Nepal is always in the lookout of the opportunity to play the China card to put India under check and though Bhutan is a more loyal ally to New Delhi, one cannot take it for granted if India fails to protect it against Chinese aggression.
The Chinese side is well aware of the fact and raising its level of aggressive posturing to pressurise India, knowing very well that India doesn't have much option of manoeuvring. If it escalates things, then it will be seen as the aggressor and if it backs down, it will be seen as weak in its own backyard. There is not much surprise hence to see that the Chinese has changed their approach vis-a-vis border tussles with India.
China's media never went overboard with border issues with India earlier
In the past, whenever the Chinese forces have locked horns with their Indian counterparts at the border, things have not been escalated the way it is this time and the Chinese media has not either covered it with a touch of jingoism. China, for example, acknowledged the 2013 Demchok incident in Ladakh a year later saying the border incident had been settled through negotiations.

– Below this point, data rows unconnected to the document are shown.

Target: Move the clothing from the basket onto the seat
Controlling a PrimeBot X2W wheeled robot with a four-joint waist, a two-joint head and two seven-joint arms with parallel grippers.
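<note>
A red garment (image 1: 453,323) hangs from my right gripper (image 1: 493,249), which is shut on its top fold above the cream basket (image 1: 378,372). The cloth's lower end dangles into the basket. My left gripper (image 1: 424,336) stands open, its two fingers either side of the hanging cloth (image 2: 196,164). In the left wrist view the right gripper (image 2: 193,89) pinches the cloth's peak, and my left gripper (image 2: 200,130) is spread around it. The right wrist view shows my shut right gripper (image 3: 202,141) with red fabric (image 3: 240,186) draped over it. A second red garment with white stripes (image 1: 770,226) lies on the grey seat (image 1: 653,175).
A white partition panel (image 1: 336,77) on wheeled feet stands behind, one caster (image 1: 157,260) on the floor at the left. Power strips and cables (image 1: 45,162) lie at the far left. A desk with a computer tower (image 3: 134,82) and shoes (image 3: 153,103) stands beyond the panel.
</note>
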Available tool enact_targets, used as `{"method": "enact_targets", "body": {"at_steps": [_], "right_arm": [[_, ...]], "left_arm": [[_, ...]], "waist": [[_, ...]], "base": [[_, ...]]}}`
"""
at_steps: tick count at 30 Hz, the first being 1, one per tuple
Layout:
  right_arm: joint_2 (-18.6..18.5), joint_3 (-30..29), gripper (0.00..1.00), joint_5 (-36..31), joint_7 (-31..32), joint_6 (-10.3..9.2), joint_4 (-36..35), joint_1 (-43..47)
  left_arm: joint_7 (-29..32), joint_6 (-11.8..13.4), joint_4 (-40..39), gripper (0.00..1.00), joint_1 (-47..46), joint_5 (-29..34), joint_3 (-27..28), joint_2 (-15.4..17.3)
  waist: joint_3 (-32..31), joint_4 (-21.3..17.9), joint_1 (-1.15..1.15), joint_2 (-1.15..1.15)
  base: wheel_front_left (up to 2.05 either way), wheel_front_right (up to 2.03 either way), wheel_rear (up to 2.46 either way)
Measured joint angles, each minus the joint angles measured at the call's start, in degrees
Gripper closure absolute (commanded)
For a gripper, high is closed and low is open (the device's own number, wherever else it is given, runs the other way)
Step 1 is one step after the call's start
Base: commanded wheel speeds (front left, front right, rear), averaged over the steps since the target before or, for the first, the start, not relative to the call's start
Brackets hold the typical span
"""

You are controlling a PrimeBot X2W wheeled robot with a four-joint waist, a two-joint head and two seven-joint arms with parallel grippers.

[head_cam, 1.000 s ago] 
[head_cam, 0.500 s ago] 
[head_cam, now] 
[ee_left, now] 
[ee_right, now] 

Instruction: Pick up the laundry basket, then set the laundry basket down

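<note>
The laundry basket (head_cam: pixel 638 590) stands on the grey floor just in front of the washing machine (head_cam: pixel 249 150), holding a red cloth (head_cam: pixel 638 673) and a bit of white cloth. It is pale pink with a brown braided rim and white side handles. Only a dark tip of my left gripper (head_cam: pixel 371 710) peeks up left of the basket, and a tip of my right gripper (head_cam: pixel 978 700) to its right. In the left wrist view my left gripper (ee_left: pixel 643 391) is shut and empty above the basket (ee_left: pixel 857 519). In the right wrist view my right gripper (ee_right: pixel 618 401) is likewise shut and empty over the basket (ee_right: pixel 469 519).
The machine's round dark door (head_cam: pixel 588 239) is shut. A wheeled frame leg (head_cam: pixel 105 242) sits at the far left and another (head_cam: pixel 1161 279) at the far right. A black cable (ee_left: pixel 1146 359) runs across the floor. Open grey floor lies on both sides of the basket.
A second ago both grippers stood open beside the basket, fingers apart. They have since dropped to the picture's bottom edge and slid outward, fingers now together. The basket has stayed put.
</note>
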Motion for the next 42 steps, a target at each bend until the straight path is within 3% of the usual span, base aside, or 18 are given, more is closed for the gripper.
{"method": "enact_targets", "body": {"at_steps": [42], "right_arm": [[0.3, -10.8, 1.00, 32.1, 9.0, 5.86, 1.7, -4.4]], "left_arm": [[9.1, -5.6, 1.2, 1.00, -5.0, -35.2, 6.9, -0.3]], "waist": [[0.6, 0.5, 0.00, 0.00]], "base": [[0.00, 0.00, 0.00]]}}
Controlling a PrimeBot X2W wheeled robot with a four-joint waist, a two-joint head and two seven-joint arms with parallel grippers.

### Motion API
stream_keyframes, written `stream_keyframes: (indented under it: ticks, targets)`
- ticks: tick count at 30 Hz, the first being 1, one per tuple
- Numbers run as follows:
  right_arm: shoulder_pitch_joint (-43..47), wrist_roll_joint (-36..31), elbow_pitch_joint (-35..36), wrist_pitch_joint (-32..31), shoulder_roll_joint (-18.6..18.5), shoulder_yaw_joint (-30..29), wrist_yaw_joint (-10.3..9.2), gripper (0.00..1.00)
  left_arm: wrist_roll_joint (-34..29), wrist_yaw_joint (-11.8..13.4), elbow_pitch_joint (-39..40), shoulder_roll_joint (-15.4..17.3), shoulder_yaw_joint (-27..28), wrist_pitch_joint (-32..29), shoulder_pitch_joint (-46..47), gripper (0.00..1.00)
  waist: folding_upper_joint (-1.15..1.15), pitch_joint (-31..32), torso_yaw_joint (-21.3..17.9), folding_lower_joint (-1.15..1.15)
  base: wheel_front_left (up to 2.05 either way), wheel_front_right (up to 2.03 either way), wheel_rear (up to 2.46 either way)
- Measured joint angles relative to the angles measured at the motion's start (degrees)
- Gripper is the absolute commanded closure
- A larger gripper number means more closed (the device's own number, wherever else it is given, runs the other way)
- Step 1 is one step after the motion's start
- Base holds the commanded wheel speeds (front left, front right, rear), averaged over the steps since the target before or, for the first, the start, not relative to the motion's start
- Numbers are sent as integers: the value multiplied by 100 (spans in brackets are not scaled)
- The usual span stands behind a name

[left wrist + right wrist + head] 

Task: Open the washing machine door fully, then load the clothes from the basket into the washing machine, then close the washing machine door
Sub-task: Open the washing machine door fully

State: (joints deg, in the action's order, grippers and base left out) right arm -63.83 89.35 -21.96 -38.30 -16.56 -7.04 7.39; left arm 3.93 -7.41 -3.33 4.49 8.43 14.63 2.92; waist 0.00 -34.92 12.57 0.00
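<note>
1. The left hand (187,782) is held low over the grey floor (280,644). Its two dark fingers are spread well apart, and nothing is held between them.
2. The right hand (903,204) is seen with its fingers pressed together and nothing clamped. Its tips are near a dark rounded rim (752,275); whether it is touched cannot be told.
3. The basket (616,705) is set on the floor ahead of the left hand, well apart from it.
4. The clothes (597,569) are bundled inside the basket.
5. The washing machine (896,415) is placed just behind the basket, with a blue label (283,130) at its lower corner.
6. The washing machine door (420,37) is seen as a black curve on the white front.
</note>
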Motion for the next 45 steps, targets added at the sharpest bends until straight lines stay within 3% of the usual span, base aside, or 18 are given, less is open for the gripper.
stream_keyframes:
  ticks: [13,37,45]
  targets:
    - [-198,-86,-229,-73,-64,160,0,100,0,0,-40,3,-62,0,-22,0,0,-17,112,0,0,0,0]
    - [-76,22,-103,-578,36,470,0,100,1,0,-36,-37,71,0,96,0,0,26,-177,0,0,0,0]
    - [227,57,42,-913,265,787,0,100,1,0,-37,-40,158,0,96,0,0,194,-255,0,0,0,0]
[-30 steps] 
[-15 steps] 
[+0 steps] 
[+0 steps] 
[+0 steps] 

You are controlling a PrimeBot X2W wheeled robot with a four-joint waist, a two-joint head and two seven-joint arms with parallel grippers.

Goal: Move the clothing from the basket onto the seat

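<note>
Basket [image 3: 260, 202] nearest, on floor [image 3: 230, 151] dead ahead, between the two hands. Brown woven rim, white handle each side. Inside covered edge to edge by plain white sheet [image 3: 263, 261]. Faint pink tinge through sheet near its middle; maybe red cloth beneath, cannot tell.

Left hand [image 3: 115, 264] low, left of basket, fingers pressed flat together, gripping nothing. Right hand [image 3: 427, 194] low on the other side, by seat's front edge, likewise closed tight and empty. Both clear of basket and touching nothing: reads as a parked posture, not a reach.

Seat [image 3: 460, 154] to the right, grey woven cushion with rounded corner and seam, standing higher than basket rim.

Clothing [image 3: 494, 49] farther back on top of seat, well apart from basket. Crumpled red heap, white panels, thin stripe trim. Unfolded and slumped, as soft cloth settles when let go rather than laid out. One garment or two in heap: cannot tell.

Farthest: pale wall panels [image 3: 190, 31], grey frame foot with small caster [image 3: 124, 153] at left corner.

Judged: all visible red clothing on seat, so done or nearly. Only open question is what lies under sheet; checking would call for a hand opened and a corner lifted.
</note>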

Similarly, in 2014 when India and China had a standoff in Chumar, also in Ladakh, the Chinese reaction had come only after a week and there was no jingoist stance taken by its media. The Indian media, however, did not lose any occasion to target the aggressive Chinese.
This time, China is purposefully running a media warfare against India
But China has taken a stand of aggression this time. Its media is speaking about war, betrayal, support for Sikkim's 'independence', supporting Pakistan in Kashmir, etc. etc. There is a clear pattern in the way the Chinese are doing it, using even its media with a purpose. The entire narrative of Beijing constructing roads in a disputed territory is getting lost in the pandemonium of nationalistic clash. If institutional mechanism to resolve border issues gets crippled in the mindless jingoist din, it is not a healthy sign.
India is riding a tiger at the moment and getting off its back will remain difficult as long as the noisy media sets up the agenda. Prime Minister Modi and his foreign policy-makers need to set up a hotline to resolve the crisis with China behind the scenes so that India exits from the situation without losing its face before the smaller neighbours.